Abstract
AIM:
The goal was to compare the effects of three different sperm preparation media on sperm motility, viability, and DNA integrity of semen samples from normozoospermic men.
METHODS:
A total of 15 normozoospermic males were included in the study. The semen analysis (SA) was performed in accordance with the WHO guidelines (2010). After SA, each sample was divided into three aliquots, and swim-up was performed with three different sperm preparation media (Sperm Preparation Media, Origio, Denmark; Ham's F10, Biochrome, Berlin, Germany; and VitaSperm™, Innovative Biotech, Iran). Sperm motility, viability, and DNA fragmentation were evaluated at 0, 1, 2, and 24 h after swim-up.
RESULTS:
There were no significant differences, at any time intervals, in the total sperm motility between the different sperm preparation media.
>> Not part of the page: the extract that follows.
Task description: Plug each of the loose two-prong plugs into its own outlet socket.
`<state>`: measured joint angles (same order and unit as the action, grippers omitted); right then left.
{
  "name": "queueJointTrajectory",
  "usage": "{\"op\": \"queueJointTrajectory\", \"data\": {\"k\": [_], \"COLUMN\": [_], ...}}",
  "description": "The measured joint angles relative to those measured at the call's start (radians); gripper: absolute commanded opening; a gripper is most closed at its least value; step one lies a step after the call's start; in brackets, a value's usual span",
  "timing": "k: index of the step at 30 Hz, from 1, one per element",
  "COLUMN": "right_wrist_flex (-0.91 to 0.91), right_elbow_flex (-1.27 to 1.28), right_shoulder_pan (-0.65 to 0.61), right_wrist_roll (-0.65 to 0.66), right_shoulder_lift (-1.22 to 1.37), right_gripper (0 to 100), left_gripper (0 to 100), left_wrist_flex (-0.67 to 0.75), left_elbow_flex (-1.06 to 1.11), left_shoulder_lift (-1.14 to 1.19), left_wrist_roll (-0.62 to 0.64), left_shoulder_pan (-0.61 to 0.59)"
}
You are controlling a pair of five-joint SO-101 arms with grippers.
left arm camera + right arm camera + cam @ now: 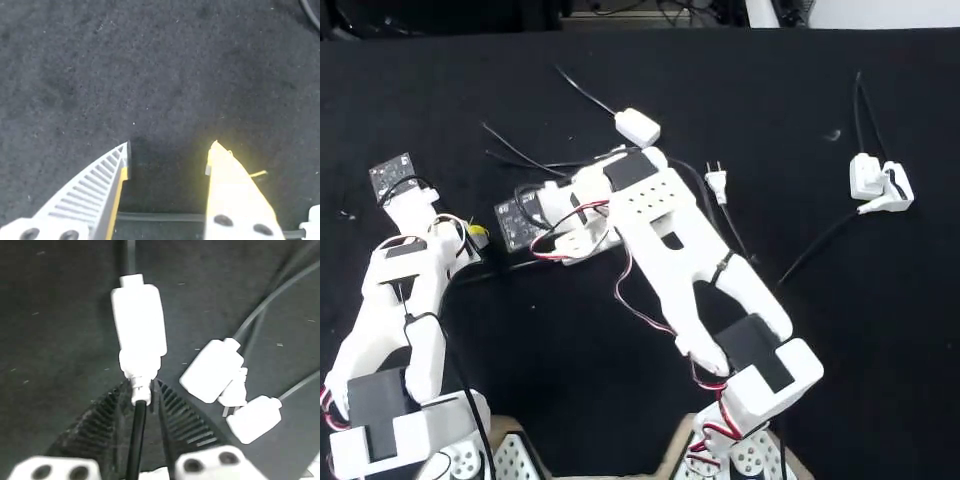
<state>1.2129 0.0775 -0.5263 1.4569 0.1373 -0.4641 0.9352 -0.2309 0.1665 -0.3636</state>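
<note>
we are seeing the right gripper (142, 386) clamped around the tail of a white plug (140, 367), its black cord (134, 435) running back between the fingers. the plug's nose is meeting the end of a long white socket (139, 320), and we are judging it seated or very nearly so, though the joint is too tight to read. just beside them more white connectors (215, 372) are lying in a cluster, and we cannot tell which are mated. in the high view one two-prong plug (718, 182) is lying loose on the black table (820, 330), prongs bare and apart from any socket, so that one at least is waiting. the left gripper (170, 147) is hanging with fingers apart over bare cloth, holding nothing.
</note>
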Motion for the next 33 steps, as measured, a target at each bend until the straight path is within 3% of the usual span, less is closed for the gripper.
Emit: {"op": "queueJointTrajectory", "data": {"k": [9,33], "right_wrist_flex": [0.029,0.011], "right_elbow_flex": [-0.025,-0.133], "right_shoulder_pan": [0.002,0.029], "right_wrist_roll": [0.063,0.066], "right_shoulder_lift": [0.0,0.098], "right_gripper": [1.1,1.1], "left_gripper": [26,26], "left_wrist_flex": [0.003,0.003], "left_elbow_flex": [0.008,0.011], "left_shoulder_lift": [0.0,0.0], "left_wrist_roll": [0.0,0.0], "left_shoulder_pan": [0.0,0.0]}}
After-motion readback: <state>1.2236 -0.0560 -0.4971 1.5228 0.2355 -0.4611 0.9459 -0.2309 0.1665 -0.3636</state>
However, the rate of progressive motility was significantly higher in spermatozoa prepared using the media from Origio in comparison with VitaSperm™ (P = 0.03), whereas no significant difference was found against Ham's F10 medium. No significant differences in sperm viability were seen between the media products. However, 1 h after swim-up, the extent of sperm DNA fragmentation was lower in the medium from Origio versus VitaSperm™ (P = 0.02).
CONCLUSIONS:
The data showed that the quality of medium for preparation of semen samples from normozoospermic men significantly affects the performance of spermatozoa in assisted conception programs.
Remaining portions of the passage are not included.